Being the smart-ass that I am, I decided to go with Wyoming’s nickname for this post, but I had to look it up. Imagine my surprise that it was a pretty nice one. Wyoming was the first state to grant women the right to vote, serve on juries, and hold public office—in 1869, no less. Women made a big difference in everyday life in the rugged history of the state, so it was only fitting that they have a say in its running. All that is to say that we went to an estate sale in Cheyenne, WY a couple of weeks ago. Cheyenne is closer to where we live in CO than our own state capital of Denver, so this is not as crazy as it sounds. The sale looked good, and Deb was up for it, so off we went.
We were able to see some things on the estate sale company’s ad, but there was ever so much more. So much so, that we will be doing two posts just on this sale! We got there in plenty of time to talk to a few folks beforehand. The majority of the people waiting for the sale were much younger than the average estate sale attendee in CO. Wonder why?

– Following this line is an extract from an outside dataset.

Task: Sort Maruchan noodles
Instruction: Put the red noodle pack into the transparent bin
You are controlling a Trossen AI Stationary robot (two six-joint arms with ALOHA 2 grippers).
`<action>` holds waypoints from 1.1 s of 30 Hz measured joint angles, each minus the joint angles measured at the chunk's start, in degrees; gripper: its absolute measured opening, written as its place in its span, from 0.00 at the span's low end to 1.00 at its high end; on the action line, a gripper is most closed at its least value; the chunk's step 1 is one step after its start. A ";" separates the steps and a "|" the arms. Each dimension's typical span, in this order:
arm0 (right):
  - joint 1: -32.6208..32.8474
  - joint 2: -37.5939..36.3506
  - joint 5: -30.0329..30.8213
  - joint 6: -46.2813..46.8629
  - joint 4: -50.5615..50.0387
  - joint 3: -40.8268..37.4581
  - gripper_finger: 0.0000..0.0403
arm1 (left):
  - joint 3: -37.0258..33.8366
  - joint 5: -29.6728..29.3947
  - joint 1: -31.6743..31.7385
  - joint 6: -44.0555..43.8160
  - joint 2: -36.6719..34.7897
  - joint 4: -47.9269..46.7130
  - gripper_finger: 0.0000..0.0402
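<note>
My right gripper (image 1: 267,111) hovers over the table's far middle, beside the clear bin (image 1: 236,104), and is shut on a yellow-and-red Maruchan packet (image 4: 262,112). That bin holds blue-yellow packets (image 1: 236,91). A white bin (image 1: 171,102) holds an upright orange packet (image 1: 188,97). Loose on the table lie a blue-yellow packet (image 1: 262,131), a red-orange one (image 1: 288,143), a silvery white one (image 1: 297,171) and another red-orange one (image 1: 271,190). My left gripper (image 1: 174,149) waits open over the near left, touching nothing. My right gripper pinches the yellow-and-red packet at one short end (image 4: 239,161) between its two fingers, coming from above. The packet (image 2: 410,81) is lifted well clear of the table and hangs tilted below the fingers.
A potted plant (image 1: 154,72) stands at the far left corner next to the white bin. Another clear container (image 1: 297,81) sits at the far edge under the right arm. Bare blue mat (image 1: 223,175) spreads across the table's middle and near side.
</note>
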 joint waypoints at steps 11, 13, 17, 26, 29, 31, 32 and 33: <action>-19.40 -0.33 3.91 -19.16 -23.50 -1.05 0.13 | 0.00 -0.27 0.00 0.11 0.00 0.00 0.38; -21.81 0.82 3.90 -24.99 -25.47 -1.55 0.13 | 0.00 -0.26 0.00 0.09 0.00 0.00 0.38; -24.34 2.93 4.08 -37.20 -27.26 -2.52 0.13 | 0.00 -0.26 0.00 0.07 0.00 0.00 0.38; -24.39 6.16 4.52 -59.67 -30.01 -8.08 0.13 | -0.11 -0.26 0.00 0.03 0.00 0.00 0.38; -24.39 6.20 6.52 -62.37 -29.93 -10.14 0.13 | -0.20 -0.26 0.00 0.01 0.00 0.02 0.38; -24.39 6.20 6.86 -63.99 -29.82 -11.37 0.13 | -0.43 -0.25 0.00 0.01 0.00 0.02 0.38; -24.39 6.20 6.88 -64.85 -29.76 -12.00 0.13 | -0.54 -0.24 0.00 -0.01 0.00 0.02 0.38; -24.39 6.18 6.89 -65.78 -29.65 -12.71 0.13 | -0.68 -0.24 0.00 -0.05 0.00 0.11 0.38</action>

Anyway, not too many people, considering the scope of the sale, and we didn’t see a soul who had come up from CO. Yippee, more for us.
When we stepped into the house, it looked like time had stopped at the ’70s. Deb has a couple more house pix for next week, but let’s take a look at the sun-room:
That fountain was a sight to behold, and I don’t think I have ever seen so many plastic flowers in one place in my recent life!
Notice the pile of them off to the left of the amazing plant stand. There were many more than that, too. What doesn’t show in the photos is the 1970s style fireplace that was on the back wall of this room. You could cozy up in front of the fire, and get your pseudo Roman fountain kick at the same time. The rolled-up rug in the second photo was priced at $1300, and that sort of set the tone of the whole sale, leaving many of those WY cow-folks to take a quick look around and exit the sale. But, being the crazy women we are, we kept digging for the deals.
They weren’t here:
I collect Dragon Ware, but I wasn’t tempted by the $135 price tag. No one else was either, but I liked it.
Nor were the bargains here:
We each snagged a couple from here. I picked up a late Victorian one just because I don’t own a bag from the 1880s and for $3.00 how can you go wrong? So there was a chance for us and we plowed on.
A little drooling followed:
I have wanted one of these since I was seven! A 1959 Triumph TR3. I can prove I have wanted one that long; here is a pic of my toys:
I’ve had the red one since I was a kid, and always said I was going to have a car just like that when I grew up. I think I meant the toy one. Actually, I do own one of these, it is just in like a million pieces and has been for 30 years. I like the whole one better. At 35 grand, it was not coming home with me, but I did make slobber marks all over it.
The main thrust of the whole sale was an AMAZING vintage clothes collection. There were pieces like this all over the house:
Late Victorian dresses, coats, gloves and shoes, flapper dresses in multiples, groovy ’60s stuff scattered about; check out these boots:
If I could have gotten them on my fat feet, I might have purchased them, just to say I owned them! Imagine the looks on people’s faces when I showed up at the grocery store in them!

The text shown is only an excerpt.